Variations of projected costume designs for the male cast – collagesmoiré film, printed motifs, black paper; India ink, felt pen; white background paper;
21 x 29.7 cm; 8.25 x 11.75 in ea
Collection Barry Kay Archive
When working closely together, as did choreographer Kenneth MacMillan and designer Barry Kay, it is not uncommon that both influence one another by contributing new impulses and ideas. This can sometimes lead to situations in which each finds himself needing to pursue a very different work concept than at first envisaged.
One such incident presented itself when Kay demonstrated his set model for Métaboles to MacMillan. Both had been working concurrently on their respective ideas up to that point. While MacMillan was still in the process of creating the choreography, Kay had already produced a definitive model, along with a range of costume designs, consistent with the former’s ideas for a surreal and bizarre ballet in which, tapping into the subject of cannibalism, five gentlemen are taking a lady as their meal.

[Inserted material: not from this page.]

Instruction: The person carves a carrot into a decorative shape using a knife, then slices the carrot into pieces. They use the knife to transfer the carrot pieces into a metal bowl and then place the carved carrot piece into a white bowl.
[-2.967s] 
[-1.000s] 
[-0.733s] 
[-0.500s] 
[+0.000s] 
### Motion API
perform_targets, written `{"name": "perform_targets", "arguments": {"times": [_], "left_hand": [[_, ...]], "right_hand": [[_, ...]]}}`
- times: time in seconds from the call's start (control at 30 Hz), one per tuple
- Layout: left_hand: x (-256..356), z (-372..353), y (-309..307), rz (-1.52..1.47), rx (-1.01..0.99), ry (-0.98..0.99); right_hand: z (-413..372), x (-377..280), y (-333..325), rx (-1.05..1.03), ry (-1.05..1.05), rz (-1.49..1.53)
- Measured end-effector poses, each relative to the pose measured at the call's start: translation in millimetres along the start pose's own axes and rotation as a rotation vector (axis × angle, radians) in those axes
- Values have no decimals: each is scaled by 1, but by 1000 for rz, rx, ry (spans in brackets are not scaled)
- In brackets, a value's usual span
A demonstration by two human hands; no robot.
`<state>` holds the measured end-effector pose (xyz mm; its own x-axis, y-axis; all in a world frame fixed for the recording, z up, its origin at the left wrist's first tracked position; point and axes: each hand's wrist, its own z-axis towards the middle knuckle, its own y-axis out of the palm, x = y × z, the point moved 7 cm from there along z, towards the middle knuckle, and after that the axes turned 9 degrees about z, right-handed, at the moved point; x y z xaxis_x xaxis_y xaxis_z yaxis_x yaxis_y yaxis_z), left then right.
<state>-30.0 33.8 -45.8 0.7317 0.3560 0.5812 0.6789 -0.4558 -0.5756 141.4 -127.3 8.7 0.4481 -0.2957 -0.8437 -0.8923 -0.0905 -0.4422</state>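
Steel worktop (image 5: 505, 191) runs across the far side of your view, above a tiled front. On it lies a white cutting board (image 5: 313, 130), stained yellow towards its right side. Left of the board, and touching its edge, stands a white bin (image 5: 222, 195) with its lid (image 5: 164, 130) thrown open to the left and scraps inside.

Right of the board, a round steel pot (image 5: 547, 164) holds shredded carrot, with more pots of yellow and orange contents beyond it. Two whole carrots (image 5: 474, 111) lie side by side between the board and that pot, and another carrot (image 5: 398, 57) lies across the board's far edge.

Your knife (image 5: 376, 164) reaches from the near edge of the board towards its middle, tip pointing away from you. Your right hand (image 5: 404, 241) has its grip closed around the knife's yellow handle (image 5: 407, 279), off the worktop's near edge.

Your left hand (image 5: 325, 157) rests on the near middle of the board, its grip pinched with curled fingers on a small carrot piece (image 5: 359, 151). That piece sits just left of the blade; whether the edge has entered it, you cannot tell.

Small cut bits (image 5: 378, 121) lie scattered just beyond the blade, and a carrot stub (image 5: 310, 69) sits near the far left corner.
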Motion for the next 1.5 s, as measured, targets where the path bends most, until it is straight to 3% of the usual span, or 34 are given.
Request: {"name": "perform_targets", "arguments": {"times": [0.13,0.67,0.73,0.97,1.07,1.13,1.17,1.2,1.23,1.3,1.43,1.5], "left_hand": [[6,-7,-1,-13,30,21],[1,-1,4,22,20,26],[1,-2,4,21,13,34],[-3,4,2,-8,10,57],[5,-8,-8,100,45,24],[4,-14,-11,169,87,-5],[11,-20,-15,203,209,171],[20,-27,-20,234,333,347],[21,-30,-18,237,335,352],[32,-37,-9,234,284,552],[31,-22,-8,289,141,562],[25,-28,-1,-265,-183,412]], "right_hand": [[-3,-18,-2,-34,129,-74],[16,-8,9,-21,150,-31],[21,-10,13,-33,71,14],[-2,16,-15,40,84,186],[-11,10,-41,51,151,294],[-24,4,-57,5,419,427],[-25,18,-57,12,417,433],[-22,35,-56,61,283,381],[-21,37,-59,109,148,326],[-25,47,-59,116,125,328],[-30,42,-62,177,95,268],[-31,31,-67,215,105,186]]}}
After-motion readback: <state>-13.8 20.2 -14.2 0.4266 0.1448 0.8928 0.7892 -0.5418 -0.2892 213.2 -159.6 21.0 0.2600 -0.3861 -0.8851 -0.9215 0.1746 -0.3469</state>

Upon seeing Kay’s model, it so happened that it ultimately inspired MacMillan to change part of his choreography. This in turn required Kay to abandon his costume designs for the male dancers shown above and consider contrasting their attire so as to bring it in line with the newly adapted choreography.
Subsequently, they both settled on formal attire of black tails for the five gentlemen to accompany a plain but elegant outfit for the single female character, together with ancillary apparel and coiffures fashionable between 1910 and 1920.